我很钦佩他,他的言语冲击力是如此之大,要贬斥的人如此之多,这也导致他的下场如此之惨。
后来我在他的座下听讲,第一个一百天他教我们道德的来源,第二个一百天他教我们道德的局限,第三个一百天他讲现今道德的丑恶,第四个一百天他讲他心中的道德,据说他第五个一百天会讲如何建立新的道德,但我们再也听不到了。
想来他所讲述的方法并不会可靠,否则怎么会死呢?
他还是低估了人们对狂欢的依赖,起初他的敌人是虚拟的概念,一旦针对了现实的场景,他就被世人刀剑相交,最后以火焚烧。
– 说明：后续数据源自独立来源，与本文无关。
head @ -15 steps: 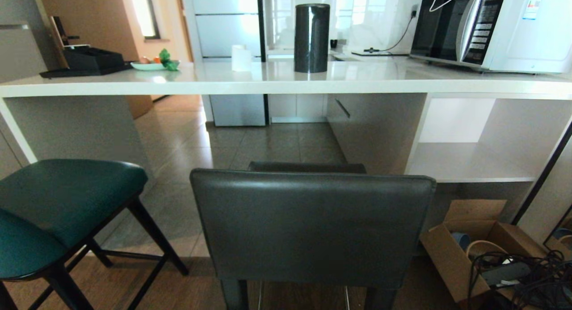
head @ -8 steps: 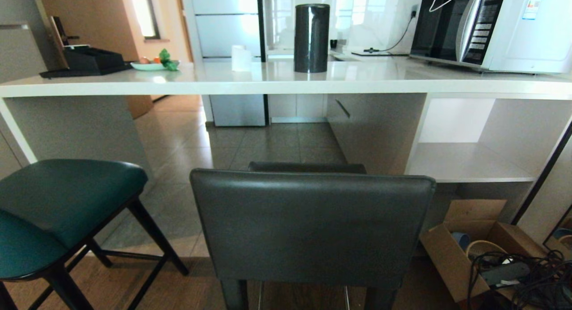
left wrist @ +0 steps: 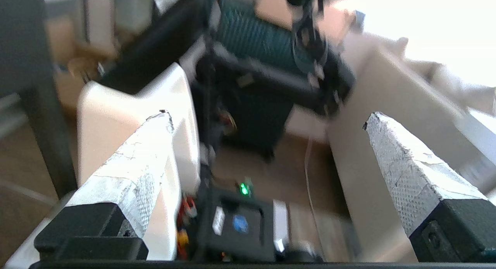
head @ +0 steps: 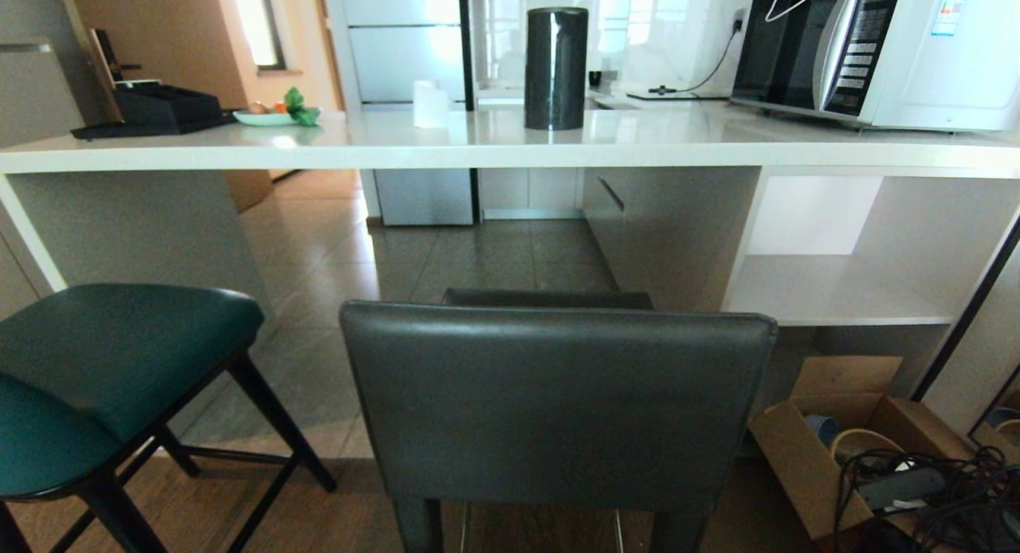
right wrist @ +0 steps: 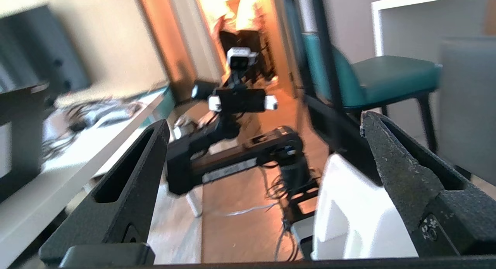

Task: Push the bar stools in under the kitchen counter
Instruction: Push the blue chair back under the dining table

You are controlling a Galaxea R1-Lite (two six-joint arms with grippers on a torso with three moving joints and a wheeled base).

我对他的印象很是深刻,我从来没见过他这样的人,明明对鸟兽很善良,却看不起人们,在他的心里,有着高于一切人的骄傲,也许正是这骄傲让人们对他不满吧。
哪怕是在我的面前,他也从不掩饰他自视甚高的内心,其实到今天他也并不知道我的名字,可能这也是我对他的死亡带着几分漠然的缘故吧。
当然,他是爱着所有人的,否则他又怎么会替所有人发起对道德的冲击呢?可惜人们并不爱他。
……
很久过后,远处的火光已经微不可见了,我决定走回去。
眼前的场景充满着糜烂的意味,这就是狂欢,空气臭不可闻。
我走到火堆旁,此时火已经很小了。
在一大片的灰烬里,他的骨头黑如炭一般,我想也应该很脆了。
作为他的一名学生,我曾经很崇拜他,他死前我才发现他也只是一个常人,他也渴望人们的理解。
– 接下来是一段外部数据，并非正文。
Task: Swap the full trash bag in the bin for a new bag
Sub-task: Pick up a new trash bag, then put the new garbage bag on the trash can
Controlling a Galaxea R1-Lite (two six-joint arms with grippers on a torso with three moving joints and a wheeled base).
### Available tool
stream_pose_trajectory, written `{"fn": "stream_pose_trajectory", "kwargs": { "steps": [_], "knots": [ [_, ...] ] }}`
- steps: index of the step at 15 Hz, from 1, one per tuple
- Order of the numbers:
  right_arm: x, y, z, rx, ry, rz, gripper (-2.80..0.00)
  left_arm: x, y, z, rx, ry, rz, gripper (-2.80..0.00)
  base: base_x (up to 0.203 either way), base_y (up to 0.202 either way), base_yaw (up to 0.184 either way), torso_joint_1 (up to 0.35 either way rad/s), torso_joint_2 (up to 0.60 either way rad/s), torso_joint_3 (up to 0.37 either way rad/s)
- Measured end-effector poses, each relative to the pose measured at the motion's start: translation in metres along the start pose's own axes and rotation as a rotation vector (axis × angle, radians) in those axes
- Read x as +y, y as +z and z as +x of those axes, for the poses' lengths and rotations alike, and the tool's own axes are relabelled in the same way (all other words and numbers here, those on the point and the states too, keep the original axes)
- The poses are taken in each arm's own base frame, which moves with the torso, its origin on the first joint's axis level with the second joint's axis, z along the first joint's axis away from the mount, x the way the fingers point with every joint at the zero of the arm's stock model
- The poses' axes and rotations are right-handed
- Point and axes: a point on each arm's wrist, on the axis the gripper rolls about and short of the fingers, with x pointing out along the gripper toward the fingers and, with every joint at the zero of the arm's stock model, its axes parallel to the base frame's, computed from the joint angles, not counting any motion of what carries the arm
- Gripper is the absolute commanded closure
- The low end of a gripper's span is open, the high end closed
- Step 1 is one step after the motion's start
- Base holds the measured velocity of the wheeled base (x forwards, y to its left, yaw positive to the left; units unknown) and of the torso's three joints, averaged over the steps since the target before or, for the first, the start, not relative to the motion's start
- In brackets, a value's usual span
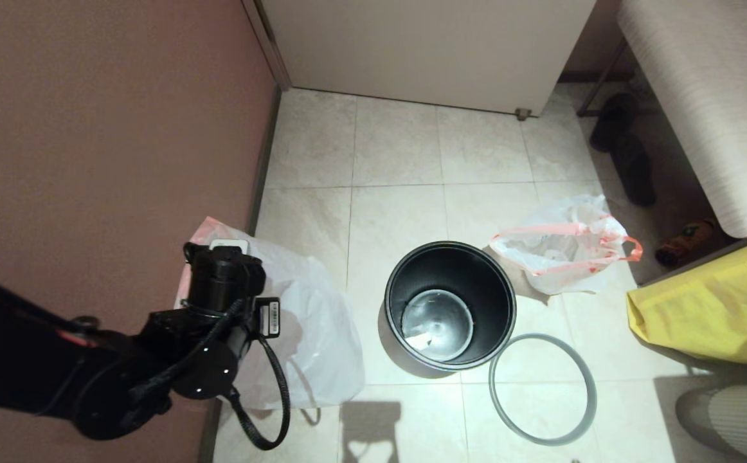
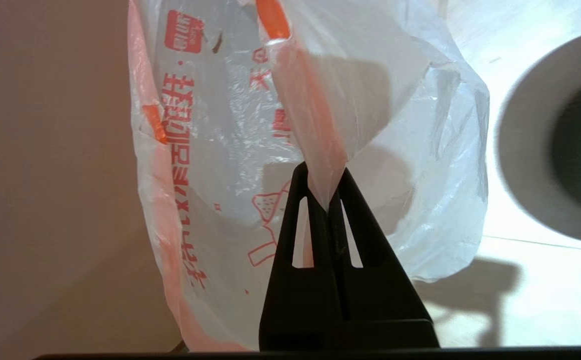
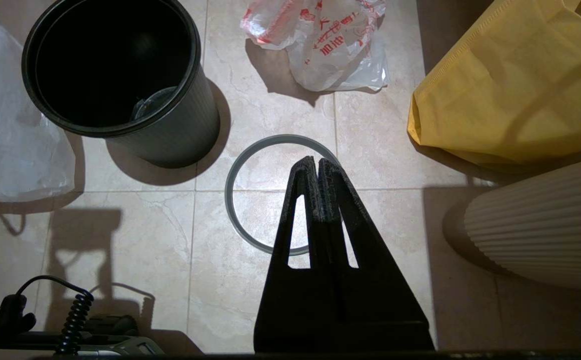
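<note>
My left gripper (image 2: 326,185) is shut on the pink-red rim band of the new bag (image 2: 220,150), holding it up beside the brown wall. Its film (image 1: 322,321) hangs plain and puffed, left of the bin (image 1: 476,276). The black bin stands bagless, with a scrap of white at its bottom. Its grey hoop (image 1: 491,386) lies flat on the tiles at the bin's near right. The full trash bag (image 1: 563,247) lies on the floor beyond the bin's right side, pale shapes showing through it. My right gripper (image 3: 317,162) is shut and empty, above the hoop (image 3: 228,192).
A yellow fabric bag (image 1: 714,308) stands at the right, with a ribbed cream object (image 3: 545,225) nearer me. Dark shoes (image 1: 630,167) lie under a pale bench (image 1: 701,96) at the back right. The brown wall (image 1: 90,128) runs close along the left.
</note>
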Motion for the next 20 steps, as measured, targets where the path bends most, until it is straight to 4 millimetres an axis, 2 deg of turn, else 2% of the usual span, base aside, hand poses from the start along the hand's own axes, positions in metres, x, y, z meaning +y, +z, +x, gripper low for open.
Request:
{"fn": "stream_pose_trajectory", "kwargs": {
  "steps": [3,5,8,11,14,17,20],
  "knots": [
    [0.0,0.0,0.0,0.0,0.0,0.0,0.0,0.027,0.033,-0.071,-0.064,-0.108,-0.042,0.0,0.0,0.0,0.0,0.0,0.0,0.0],
    [0.0,0.0,0.0,0.0,0.0,0.0,0.0,0.052,0.052,-0.116,-0.075,-0.187,-0.093,0.0,0.0,0.0,0.0,0.0,0.0,0.0],
    [0.0,0.0,0.0,0.0,0.0,0.0,0.0,0.094,0.061,-0.165,-0.039,-0.34,-0.127,0.0,0.0,0.0,0.0,0.0,0.0,0.0],
    [0.0,0.0,0.0,0.0,-0.002,0.0,0.0,0.124,0.072,-0.196,-0.074,-0.467,-0.161,0.0,0.0,0.0,0.0,0.0,0.0,0.0],
    [0.0,0.0,0.0,0.0,0.0,0.0,0.0,0.144,0.092,-0.219,-0.148,-0.58,-0.227,0.0,0.0,0.0,0.0,0.0,0.0,0.0],
    [0.0,0.0,0.0,0.0,0.001,0.0,0.0,0.151,0.104,-0.234,-0.162,-0.69,-0.256,0.0,0.0,0.0,0.0,0.0,0.0,0.0],
    [0.0,0.0,0.0,-0.001,-0.001,0.0,0.0,0.144,0.119,-0.241,-0.117,-0.821,-0.307,0.0,0.0,0.0,0.0,0.0,0.0,0.0]
  ]
}}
我把他的骨头收好,放进我准备好的布包里,再从我的包里取出我准备好的黑色长衫,把它们穿上。
这件黑色长袍是我定制的,与他的一模一样,如果被他看见,兴许还对我有不满。这正是他的特点,他虽然有着超脱世俗的理念,拯救世道的大愿,却还是个有着孩童一般心气的人。
这份孩子的心被他隐藏在他的言语与气质里,如果他更加成熟,也许第五个一百天他就能继续传授实现新道德的方法了。
狂欢还没完成,庆会还没结束,在场的所有人里,只有我还是清醒的。
该开始我的狂欢了。
我找到酒坛,狠狠地大喝几口,再擦去嘴角的酒渍。
狂欢的最后一步是滥交,而我要做比它更有快感的事情,比起肉体的快乐,支配生命的快乐不是更加巨大吗?
他们把这一快乐放在这次狂欢的开头,我则要把它放在末尾。
我把酒坛里的酒随意泼洒,再把火焰重新升起,从火焰堆里取出燃着的木柴扔到人们的身上。
狂欢就这样结束了,我穿着黑色的长袍向远方走去。
耳边是痛苦的嚎叫,回头望去,无数的人形火炬奔走,没有灵魂,他们的灵魂早在生命第一次狂欢之后就消逝了。